ACTIVITY:
Whenever "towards" appears in a line, please copy that line from the data.

SOURCE DATA:

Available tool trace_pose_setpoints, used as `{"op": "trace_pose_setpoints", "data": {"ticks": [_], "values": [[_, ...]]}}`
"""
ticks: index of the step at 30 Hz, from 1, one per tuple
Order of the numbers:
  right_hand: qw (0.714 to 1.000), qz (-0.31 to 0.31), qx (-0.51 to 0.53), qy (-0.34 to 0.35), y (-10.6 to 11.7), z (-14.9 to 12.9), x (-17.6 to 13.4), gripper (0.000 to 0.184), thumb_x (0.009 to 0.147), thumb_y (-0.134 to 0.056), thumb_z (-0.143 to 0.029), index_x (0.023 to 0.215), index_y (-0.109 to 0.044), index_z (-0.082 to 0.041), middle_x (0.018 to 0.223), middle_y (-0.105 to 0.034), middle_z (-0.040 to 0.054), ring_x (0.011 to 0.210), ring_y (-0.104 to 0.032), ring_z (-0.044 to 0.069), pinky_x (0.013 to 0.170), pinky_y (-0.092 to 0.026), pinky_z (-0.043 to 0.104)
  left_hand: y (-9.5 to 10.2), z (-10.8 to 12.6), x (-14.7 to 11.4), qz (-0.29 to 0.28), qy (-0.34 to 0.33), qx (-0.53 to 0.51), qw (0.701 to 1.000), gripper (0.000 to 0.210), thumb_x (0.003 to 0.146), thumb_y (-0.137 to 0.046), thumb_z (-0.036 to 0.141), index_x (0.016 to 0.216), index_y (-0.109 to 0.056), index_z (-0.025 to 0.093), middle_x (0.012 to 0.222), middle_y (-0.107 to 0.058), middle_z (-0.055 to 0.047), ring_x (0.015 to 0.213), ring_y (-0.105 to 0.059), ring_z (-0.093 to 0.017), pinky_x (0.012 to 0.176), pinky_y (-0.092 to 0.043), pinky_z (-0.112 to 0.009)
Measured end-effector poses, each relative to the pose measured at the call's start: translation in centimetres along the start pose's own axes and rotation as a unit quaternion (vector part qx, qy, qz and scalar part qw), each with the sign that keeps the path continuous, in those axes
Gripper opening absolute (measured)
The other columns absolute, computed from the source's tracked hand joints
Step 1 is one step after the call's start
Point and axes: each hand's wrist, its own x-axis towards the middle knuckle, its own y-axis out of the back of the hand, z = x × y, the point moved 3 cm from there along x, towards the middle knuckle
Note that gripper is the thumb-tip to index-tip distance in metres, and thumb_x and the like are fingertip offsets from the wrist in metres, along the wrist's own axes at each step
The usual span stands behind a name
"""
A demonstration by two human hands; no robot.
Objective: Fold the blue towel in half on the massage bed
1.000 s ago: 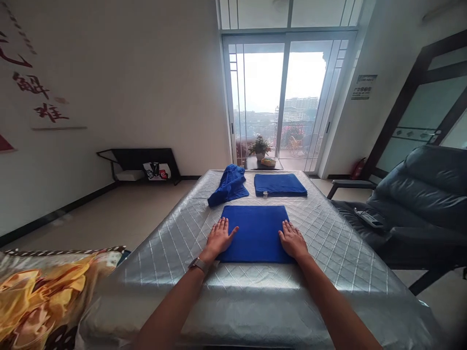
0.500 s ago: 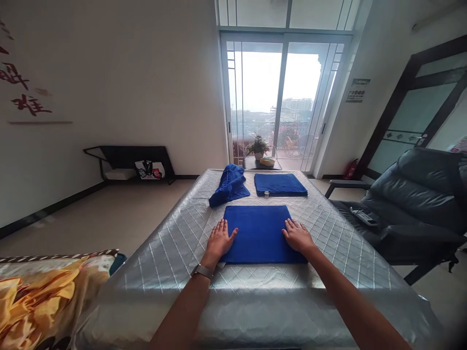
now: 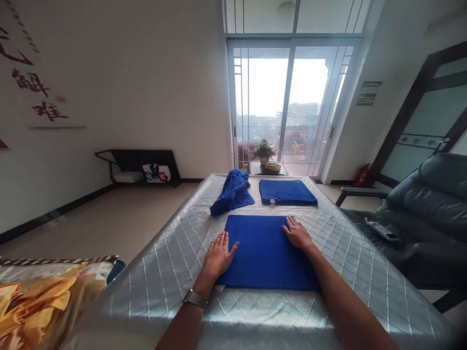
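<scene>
A blue cloth [image 3: 264, 253], folded into a flat rectangle, lies in front of me on the silver quilted table cover [image 3: 171, 262]. Along its left edge rests my left hand [image 3: 219, 255], palm down with the thumb apart from the fingers. My right hand [image 3: 298, 234] lies flat near its far right corner, fingers stretched out. Beyond it on the right is a neat stack of folded blue cloths [image 3: 287, 191] with a small white label at its front edge. To the far left sits a crumpled blue cloth [image 3: 233, 192].
A dark armchair [image 3: 434, 204] with a remote-like device [image 3: 381, 229] stands to the right. At lower left lies yellow fabric [image 3: 40, 306]. Past the table's far end, a chair holds a potted plant [image 3: 264, 151]. A black folded frame [image 3: 142, 163] leans against the left wall.
My right hand has slid a little farther toward the cloth's far right corner. The left hand stays at the left edge. The view has tilted and shifted slightly.
</scene>
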Motion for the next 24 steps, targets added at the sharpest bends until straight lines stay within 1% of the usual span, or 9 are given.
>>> {"op": "trace_pose_setpoints", "data": {"ticks": [5, 8, 11, 13, 15, 17, 19, 22, 24], "values": [[1.000, -0.005, 0.006, 0.003, -0.5, 0.3, 0.4, 0.071, 0.104, -0.019, -0.050, 0.161, -0.020, -0.009, 0.169, -0.016, 0.0074, 0.156, -0.009, 0.018, 0.125, -0.007, 0.035, 0.1, -0.4, 0.0, -0.017, -0.002, 0.017, 1.000, 0.087, 0.099, -0.006, 0.067, 0.156, -0.032, 0.005, 0.163, -0.031, -0.017, 0.151, -0.029, -0.027, 0.124, -0.021, -0.044], [1.000, -0.015, 0.011, 0.001, -0.5, 0.3, 0.7, 0.071, 0.103, -0.020, -0.050, 0.161, -0.019, -0.008, 0.169, -0.016, 0.0074, 0.155, -0.010, 0.019, 0.125, -0.009, 0.036, 0.6, -0.3, -0.1, -0.009, -0.002, 0.024, 1.000, 0.083, 0.101, -0.007, 0.064, 0.156, -0.033, 0.008, 0.162, -0.033, -0.016, 0.150, -0.031, -0.025, 0.124, -0.022, -0.043], [1.000, -0.011, 0.015, -0.002, -0.6, 0.4, 0.9, 0.071, 0.103, -0.019, -0.048, 0.161, -0.020, -0.008, 0.169, -0.016, 0.0075, 0.155, -0.011, 0.019, 0.125, -0.009, 0.037, 1.3, -0.1, -0.1, -0.008, 0.003, 0.033, 0.999, 0.080, 0.102, -0.009, 0.061, 0.154, -0.036, 0.007, 0.160, -0.037, -0.016, 0.149, -0.033, -0.025, 0.124, -0.022, -0.044], [1.000, -0.001, 0.018, -0.004, -0.6, 0.4, 1.0, 0.069, 0.103, -0.018, -0.044, 0.161, -0.021, -0.008, 0.168, -0.017, 0.0076, 0.155, -0.012, 0.019, 0.125, -0.009, 0.037, 2.1, 0.3, 0.0, 0.005, 0.005, 0.043, 0.999, 0.078, 0.102, -0.012, 0.061, 0.154, -0.037, 0.007, 0.159, -0.038, -0.016, 0.149, -0.033, -0.025, 0.125, -0.020, -0.045], [1.000, 0.005, 0.025, -0.006, -0.7, 0.4, 1.0, 0.067, 0.103, -0.018, -0.040, 0.160, -0.023, -0.008, 0.168, -0.018, 0.0078, 0.155, -0.012, 0.019, 0.125, -0.009, 0.037, 3.0, 1.1, 0.2, 0.024, -0.004, 0.048, 0.999, 0.075, 0.102, -0.016, 0.060, 0.153, -0.039, 0.010, 0.159, -0.040, -0.015, 0.150, -0.032, -0.025, 0.125, -0.019, -0.046], [0.999, 0.008, 0.034, -0.007, -0.7, 0.4, 0.9, 0.066, 0.102, -0.018, -0.039, 0.160, -0.023, -0.007, 0.168, -0.019, 0.0080, 0.155, -0.012, 0.019, 0.124, -0.010, 0.037, 3.6, 2.9, 0.7, 0.029, -0.034, 0.045, 0.998, 0.072, 0.102, -0.021, 0.060, 0.153, -0.040, 0.013, 0.158, -0.042, -0.013, 0.149, -0.033, -0.025, 0.125, -0.019, -0.046], [0.999, 0.010, 0.043, -0.007, -0.7, 0.3, 0.9, 0.067, 0.102, -0.018, -0.039, 0.160, -0.023, -0.007, 0.168, -0.018, 0.0083, 0.155, -0.013, 0.020, 0.124, -0.010, 0.038, 3.8, 5.9, 1.4, 0.017, -0.088, 0.031, 0.996, 0.069, 0.102, -0.024, 0.059, 0.152, -0.042, 0.015, 0.157, -0.045, -0.011, 0.148, -0.035, -0.024, 0.126, -0.020, -0.045], [0.999, 0.018, 0.049, -0.007, -0.8, 0.2, 0.8, 0.067, 0.102, -0.019, -0.039, 0.160, -0.024, -0.006, 0.168, -0.019, 0.0090, 0.155, -0.014, 0.020, 0.124, -0.010, 0.039, 2.9, 12.1, 3.3, -0.005, -0.178, -0.007, 0.984, 0.066, 0.103, -0.025, 0.058, 0.150, -0.047, 0.017, 0.154, -0.049, -0.010, 0.146, -0.040, -0.022, 0.125, -0.022, -0.041], [0.999, 0.025, 0.045, -0.004, -0.8, 0.3, 0.8, 0.067, 0.102, -0.021, -0.038, 0.160, -0.025, -0.006, 0.167, -0.021, 0.0097, 0.155, -0.015, 0.021, 0.124, -0.011, 0.038, 1.7, 16.3, 5.1, -0.020, -0.209, -0.034, 0.977, 0.065, 0.104, -0.023, 0.057, 0.148, -0.049, 0.017, 0.154, -0.050, -0.010, 0.146, -0.040, -0.021, 0.124, -0.025, -0.040]]}}
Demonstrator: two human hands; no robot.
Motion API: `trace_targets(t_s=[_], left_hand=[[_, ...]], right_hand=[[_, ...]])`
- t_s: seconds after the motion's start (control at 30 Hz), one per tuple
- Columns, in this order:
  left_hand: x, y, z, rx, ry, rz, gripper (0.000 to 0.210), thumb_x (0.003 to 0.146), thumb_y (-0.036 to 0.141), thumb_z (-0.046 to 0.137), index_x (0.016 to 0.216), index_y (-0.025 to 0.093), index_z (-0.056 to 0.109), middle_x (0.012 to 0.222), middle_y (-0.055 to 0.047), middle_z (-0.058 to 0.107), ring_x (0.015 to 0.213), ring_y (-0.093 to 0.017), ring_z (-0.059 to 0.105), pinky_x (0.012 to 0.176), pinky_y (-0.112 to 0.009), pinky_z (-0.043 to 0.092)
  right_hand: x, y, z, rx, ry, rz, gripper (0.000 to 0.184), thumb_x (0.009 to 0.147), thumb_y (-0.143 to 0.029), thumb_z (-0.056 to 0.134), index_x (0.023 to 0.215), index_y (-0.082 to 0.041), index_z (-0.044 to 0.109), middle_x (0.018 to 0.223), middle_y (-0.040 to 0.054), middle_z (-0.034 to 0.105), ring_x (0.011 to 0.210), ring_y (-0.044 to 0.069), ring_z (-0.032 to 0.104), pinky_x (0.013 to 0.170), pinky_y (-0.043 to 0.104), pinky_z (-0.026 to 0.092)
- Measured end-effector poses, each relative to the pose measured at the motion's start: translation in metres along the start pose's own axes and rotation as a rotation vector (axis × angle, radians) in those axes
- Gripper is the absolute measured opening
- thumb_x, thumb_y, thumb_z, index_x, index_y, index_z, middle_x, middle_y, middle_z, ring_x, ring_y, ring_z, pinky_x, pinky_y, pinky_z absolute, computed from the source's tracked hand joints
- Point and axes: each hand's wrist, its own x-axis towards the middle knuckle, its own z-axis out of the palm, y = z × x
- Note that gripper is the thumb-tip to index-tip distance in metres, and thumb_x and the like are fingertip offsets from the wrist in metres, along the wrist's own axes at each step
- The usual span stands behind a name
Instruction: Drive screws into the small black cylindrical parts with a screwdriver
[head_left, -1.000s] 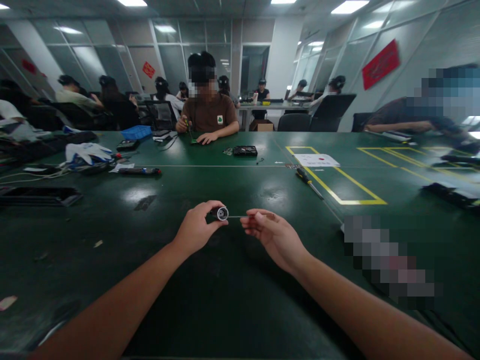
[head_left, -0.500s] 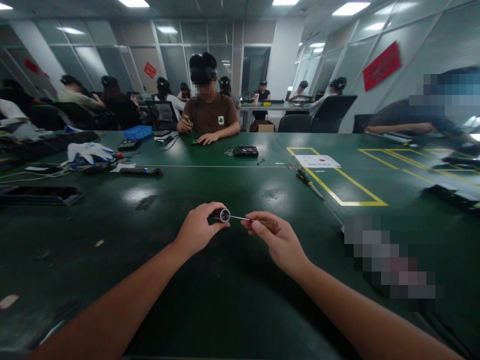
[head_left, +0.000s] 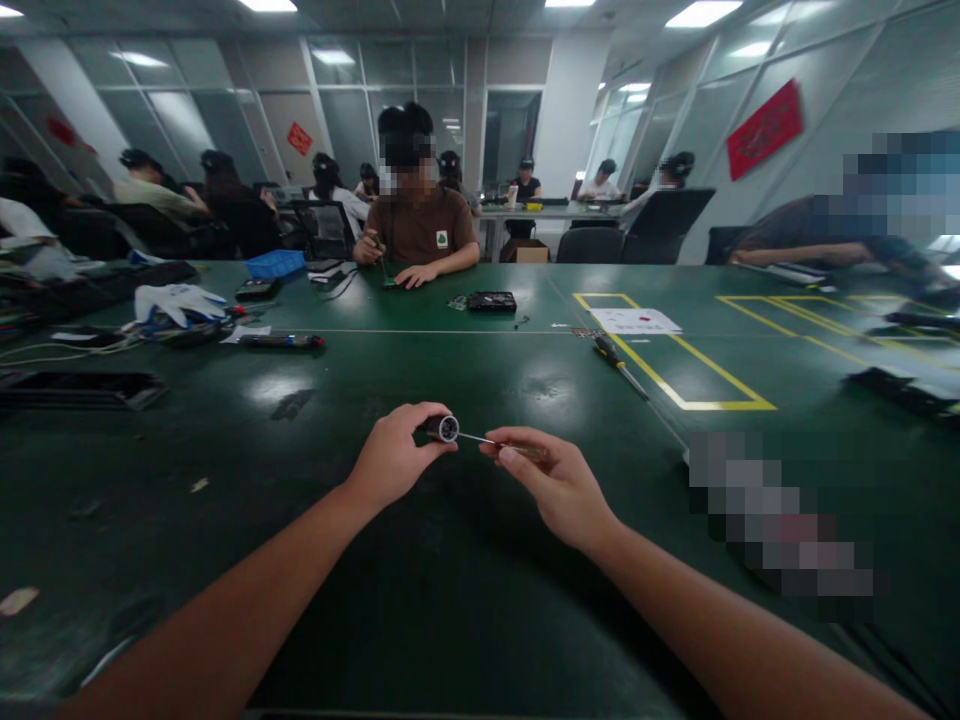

RESPONSE BOX:
Point and axes: each hand's wrist, its own x-axis towards the middle knuckle, its own y-axis out of the back of the hand, z = x × y, the point moved 3 cm from there along x, towards the middle knuckle
- Point and axes: each hand's wrist, its own x-axis towards the middle knuckle, its own z-axis out of the palm, y = z × x

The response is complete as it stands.